• **TASK DIRECTIONS**
Set down, please, without alteration, the lines of the entries below from the first through the one containing "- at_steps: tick".

(Stored data)
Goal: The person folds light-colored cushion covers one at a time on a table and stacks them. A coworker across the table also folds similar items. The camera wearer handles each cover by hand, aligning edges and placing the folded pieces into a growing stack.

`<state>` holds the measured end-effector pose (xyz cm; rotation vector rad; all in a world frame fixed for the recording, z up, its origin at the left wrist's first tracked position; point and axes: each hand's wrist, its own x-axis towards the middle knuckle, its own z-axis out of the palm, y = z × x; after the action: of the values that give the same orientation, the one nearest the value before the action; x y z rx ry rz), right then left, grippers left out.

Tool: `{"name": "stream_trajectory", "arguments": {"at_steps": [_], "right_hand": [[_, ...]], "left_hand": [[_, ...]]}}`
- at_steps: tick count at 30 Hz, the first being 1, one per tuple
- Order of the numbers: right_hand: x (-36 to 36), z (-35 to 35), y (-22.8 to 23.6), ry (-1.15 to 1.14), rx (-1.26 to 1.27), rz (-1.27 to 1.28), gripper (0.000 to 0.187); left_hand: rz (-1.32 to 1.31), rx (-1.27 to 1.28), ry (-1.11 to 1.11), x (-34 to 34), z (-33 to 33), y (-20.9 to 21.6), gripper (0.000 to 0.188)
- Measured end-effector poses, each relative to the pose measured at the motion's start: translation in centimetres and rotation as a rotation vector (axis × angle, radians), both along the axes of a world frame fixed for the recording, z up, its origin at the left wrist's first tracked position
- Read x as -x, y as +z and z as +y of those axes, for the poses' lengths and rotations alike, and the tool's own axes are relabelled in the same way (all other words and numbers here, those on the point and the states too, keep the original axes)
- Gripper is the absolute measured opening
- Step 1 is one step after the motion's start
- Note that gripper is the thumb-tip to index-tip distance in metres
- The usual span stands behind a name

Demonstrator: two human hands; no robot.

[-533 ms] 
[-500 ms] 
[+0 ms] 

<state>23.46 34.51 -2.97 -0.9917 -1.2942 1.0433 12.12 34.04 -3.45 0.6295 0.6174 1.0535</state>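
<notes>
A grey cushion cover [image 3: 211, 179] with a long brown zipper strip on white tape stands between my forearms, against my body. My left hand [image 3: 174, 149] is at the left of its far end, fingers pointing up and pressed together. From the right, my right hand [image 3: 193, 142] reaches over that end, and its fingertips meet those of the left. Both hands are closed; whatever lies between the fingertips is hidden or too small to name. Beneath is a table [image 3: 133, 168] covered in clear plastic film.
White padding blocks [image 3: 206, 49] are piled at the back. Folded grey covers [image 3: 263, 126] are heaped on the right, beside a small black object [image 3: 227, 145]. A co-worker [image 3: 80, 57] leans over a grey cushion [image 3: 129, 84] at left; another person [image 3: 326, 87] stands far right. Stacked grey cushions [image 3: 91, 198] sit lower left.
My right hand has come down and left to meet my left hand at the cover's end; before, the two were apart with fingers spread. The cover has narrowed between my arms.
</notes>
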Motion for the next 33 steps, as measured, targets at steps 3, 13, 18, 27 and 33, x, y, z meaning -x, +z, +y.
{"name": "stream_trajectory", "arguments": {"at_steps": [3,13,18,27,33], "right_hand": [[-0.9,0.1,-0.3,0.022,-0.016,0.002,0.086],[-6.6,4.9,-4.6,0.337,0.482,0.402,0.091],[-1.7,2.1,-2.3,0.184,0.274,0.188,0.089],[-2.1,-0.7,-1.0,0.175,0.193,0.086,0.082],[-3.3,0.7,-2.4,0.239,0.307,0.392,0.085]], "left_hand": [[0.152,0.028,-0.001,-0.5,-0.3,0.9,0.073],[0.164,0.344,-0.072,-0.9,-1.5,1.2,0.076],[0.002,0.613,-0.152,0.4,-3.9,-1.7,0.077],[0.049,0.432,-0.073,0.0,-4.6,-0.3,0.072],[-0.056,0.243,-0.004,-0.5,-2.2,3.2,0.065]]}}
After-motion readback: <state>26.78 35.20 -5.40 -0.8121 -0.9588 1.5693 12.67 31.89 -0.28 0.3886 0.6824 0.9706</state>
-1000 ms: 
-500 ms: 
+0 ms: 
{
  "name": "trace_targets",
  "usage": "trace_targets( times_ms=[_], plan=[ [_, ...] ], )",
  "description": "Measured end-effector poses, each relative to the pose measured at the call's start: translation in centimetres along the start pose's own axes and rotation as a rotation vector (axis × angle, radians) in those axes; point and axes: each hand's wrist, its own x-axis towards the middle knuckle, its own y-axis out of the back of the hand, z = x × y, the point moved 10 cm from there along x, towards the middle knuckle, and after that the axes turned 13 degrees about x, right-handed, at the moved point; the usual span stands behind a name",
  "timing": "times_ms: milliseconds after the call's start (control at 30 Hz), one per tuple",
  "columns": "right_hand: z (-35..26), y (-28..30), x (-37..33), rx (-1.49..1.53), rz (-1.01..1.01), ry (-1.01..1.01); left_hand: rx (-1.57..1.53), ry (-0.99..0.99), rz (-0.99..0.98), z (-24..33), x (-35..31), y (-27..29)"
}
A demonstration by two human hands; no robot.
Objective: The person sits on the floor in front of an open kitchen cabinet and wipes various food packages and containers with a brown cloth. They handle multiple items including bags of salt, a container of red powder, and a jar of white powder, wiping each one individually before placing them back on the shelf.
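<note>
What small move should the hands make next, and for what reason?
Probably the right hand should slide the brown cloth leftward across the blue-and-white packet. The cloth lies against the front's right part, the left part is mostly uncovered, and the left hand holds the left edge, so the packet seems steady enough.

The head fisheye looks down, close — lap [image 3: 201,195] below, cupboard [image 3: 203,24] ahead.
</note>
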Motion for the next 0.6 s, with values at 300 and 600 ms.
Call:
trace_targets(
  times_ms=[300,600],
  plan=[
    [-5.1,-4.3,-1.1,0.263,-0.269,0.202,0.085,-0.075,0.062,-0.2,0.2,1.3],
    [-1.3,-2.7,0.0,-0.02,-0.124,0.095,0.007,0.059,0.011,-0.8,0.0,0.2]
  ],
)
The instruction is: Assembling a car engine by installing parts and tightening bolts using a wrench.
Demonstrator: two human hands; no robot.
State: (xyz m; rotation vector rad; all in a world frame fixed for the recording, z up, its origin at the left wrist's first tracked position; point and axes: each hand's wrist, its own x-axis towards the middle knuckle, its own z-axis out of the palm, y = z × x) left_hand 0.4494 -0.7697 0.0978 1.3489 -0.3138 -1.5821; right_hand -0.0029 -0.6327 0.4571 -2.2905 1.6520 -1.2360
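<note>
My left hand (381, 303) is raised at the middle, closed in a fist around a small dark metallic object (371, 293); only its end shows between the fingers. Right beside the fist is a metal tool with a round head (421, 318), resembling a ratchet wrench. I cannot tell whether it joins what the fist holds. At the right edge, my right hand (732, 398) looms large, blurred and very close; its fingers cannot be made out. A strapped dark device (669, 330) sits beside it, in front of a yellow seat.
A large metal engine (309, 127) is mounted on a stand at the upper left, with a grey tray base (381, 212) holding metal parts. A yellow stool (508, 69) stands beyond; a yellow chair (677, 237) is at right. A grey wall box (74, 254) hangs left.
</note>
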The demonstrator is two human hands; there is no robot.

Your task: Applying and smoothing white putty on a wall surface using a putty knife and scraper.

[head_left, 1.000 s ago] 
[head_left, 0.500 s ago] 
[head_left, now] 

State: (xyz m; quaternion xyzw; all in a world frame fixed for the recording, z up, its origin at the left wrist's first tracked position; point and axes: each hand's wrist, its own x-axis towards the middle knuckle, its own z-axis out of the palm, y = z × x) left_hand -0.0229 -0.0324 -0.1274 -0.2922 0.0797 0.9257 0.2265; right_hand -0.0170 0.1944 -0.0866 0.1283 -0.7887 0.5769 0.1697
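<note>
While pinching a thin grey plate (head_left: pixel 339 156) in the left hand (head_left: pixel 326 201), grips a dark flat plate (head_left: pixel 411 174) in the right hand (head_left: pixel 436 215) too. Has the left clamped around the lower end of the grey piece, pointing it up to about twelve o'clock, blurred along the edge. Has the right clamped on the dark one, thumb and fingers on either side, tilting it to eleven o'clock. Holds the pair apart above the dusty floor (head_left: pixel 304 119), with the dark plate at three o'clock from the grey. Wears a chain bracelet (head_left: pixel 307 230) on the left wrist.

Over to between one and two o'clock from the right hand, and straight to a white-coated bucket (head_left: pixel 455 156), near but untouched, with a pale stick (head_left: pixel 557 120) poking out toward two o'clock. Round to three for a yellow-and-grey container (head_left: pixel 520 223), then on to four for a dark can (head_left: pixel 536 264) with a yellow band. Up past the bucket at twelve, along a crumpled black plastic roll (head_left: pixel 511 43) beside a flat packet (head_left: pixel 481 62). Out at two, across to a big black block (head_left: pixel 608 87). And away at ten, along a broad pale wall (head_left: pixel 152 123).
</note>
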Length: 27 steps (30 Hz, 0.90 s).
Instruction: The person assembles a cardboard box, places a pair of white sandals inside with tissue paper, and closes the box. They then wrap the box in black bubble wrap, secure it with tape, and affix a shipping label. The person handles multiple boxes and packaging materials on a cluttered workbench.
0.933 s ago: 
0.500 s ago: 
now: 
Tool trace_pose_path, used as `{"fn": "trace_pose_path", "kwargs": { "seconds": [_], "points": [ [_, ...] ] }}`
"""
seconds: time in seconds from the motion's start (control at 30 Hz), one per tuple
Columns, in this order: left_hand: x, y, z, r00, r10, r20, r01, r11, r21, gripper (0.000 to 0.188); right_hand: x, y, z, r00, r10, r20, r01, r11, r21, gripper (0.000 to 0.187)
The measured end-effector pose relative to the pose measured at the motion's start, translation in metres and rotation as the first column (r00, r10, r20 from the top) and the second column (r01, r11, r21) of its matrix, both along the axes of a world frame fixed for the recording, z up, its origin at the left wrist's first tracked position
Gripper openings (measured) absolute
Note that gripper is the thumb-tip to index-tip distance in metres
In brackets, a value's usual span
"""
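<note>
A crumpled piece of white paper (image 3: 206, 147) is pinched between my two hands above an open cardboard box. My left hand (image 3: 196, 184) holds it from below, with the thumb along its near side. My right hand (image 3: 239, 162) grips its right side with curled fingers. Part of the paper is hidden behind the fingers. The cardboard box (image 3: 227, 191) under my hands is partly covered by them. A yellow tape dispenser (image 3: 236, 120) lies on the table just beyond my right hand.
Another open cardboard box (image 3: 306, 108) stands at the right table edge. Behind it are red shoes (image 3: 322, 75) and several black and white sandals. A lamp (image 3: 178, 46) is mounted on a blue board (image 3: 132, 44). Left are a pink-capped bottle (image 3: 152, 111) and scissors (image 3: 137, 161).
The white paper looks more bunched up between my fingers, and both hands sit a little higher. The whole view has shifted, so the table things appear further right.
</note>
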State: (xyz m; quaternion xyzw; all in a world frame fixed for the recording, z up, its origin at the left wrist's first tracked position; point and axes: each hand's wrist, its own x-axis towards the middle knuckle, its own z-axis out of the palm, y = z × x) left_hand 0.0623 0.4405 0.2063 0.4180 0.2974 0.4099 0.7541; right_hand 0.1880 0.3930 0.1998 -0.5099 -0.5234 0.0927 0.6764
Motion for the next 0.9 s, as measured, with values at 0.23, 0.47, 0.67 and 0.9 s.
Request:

• **ANSWER SECTION**
Goal: The person folds light-colored cushion covers one at a time on a table and stacks them. A coworker across the table also folds similar items. The camera wearer handles each cover by hand, aligning edges and placing the folded pieces into a growing stack.

`<state>` holds the measured end-effector pose (xyz cm; rotation vector rad; all in a world frame fixed for the recording, z up, its origin at the left wrist's first tracked position; point and axes: each hand's wrist, its own x-axis towards the middle knuckle, its own z-axis out of the palm, y = z × x; after the action: of the values that give the same orientation, the one nearest the value before the action; x y z rx ry rz), right then left, grippers left out.

Tool: `{"name": "stream_trajectory", "arguments": {"at_steps": [_], "right_hand": [[_, ...]], "left_hand": [[_, ...]]}}`
- at_steps: tick count at 30 Hz, the first being 1, one per tuple

With this output, the exercise is done.